> [Assignment] When the records are reproduced, each one must match exactly, and no picture may be kept.

> [Given entries]
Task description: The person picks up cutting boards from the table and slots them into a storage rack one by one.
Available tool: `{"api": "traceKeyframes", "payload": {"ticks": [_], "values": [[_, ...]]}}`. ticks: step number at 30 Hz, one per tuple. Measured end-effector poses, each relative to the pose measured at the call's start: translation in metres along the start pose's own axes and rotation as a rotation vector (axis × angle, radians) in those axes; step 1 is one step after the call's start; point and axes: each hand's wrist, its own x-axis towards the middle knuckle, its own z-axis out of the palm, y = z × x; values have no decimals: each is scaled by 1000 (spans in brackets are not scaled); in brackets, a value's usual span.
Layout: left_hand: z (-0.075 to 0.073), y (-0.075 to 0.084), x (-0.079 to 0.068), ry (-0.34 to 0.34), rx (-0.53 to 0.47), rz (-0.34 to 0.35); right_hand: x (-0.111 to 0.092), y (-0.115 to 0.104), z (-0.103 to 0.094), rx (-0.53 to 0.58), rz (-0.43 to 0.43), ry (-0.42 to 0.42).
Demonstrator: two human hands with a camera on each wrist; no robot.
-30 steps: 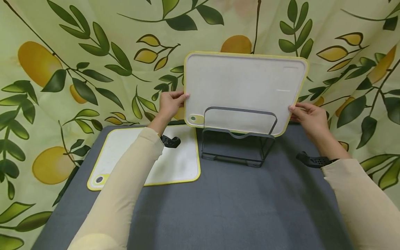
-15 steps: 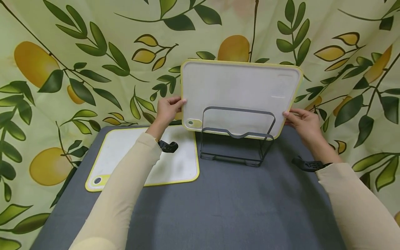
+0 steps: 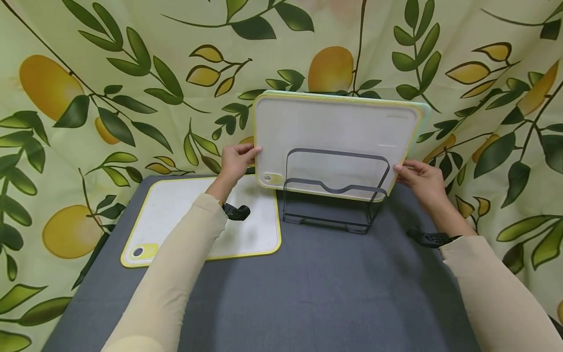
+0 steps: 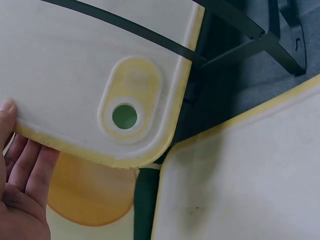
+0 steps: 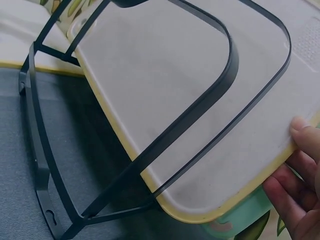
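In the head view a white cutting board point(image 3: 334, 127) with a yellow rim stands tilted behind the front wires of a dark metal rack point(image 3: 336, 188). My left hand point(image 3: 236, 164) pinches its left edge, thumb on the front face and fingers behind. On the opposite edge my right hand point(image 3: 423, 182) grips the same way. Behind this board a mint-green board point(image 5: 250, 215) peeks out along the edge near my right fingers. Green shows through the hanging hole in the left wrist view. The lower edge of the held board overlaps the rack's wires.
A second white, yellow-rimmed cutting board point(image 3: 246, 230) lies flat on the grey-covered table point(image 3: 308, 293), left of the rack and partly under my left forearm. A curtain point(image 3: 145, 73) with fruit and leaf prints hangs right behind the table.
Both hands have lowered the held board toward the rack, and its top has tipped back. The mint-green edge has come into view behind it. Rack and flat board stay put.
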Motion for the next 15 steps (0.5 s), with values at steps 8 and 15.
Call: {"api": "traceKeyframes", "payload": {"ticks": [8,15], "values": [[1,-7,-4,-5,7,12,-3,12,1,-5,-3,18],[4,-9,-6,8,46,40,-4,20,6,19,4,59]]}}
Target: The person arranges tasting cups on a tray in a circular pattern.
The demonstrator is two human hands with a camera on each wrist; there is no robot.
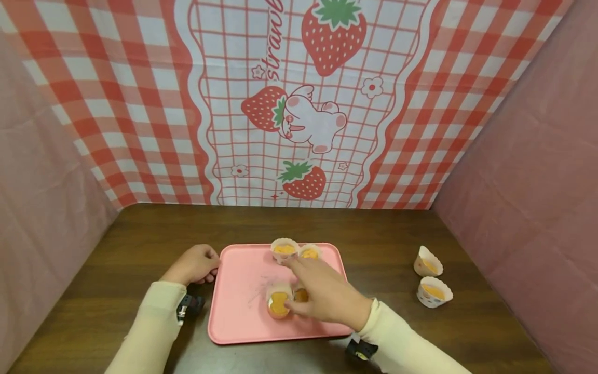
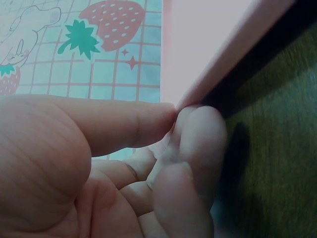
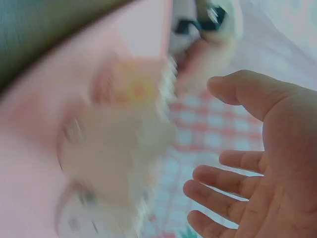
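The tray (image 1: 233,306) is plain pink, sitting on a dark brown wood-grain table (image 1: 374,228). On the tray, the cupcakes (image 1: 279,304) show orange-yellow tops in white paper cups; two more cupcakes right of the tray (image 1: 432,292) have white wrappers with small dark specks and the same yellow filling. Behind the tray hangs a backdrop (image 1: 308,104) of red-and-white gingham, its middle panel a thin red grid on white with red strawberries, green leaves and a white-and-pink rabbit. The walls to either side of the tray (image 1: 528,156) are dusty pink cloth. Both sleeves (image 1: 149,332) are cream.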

> [Response to the exercise]
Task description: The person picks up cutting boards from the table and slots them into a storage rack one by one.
Available tool: `{"api": "traceKeyframes", "payload": {"ticks": [_], "values": [[_, ...]]}}`. ticks: step number at 30 Hz, one per tuple. Measured end-effector poses, each relative to the pose measured at the call's start: translation in metres along the start pose's own axes and rotation as a rotation vector (axis × angle, radians) in those axes; step 1 is one step after the call's start; point and axes: each hand's wrist, its own x-axis towards the middle knuckle, its own z-axis out of the palm, y = z × x; values have no decimals: each is scaled by 1000 (spans in brackets are not scaled); in brackets, a value's usual span.
Layout: left_hand: z (-0.075 to 0.073), y (-0.075 to 0.084), x (-0.079 to 0.068), ry (-0.34 to 0.34), rx (-0.53 to 0.47), rz (-0.34 to 0.35); right_hand: x (-0.111 to 0.092), y (-0.115 to 0.104), z (-0.103 to 0.094), rx (-0.53 to 0.58), rz (-0.43 to 0.43), ry (-0.42 to 0.42).
Demonstrator: two human hands with a camera on each wrist; no robot.
-30 steps: 
-15 steps: 
+0 steps: 
+0 steps: 
+0 steps: 
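In the head view a white cutting board point(image 3: 334, 127) with a yellow rim stands tilted behind the front wires of a dark metal rack point(image 3: 336, 188). My left hand point(image 3: 236, 164) pinches its left edge, thumb on the front face and fingers behind. On the opposite edge my right hand point(image 3: 423, 182) grips the same way. Behind this board a mint-green board point(image 5: 250, 215) peeks out along the edge near my right fingers. Green shows through the hanging hole in the left wrist view. The lower edge of the held board overlaps the rack's wires.
A second white, yellow-rimmed cutting board point(image 3: 246, 230) lies flat on the grey-covered table point(image 3: 308, 293), left of the rack and partly under my left forearm. A curtain point(image 3: 145, 73) with fruit and leaf prints hangs right behind the table.
Both hands have lowered the held board toward the rack, and its top has tipped back. The mint-green edge has come into view behind it. Rack and flat board stay put.
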Motion for the next 15 steps (0.5 s), with values at steps 8 and 15.
Call: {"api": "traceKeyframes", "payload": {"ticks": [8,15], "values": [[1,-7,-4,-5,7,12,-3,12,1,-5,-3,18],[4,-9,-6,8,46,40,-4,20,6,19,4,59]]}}
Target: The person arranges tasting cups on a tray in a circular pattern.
The demonstrator is two human hands with a camera on each wrist; there is no robot.
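The tray (image 1: 233,306) is plain pink, sitting on a dark brown wood-grain table (image 1: 374,228). On the tray, the cupcakes (image 1: 279,304) show orange-yellow tops in white paper cups; two more cupcakes right of the tray (image 1: 432,292) have white wrappers with small dark specks and the same yellow filling. Behind the tray hangs a backdrop (image 1: 308,104) of red-and-white gingham, its middle panel a thin red grid on white with red strawberries, green leaves and a white-and-pink rabbit. The walls to either side of the tray (image 1: 528,156) are dusty pink cloth. Both sleeves (image 1: 149,332) are cream.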

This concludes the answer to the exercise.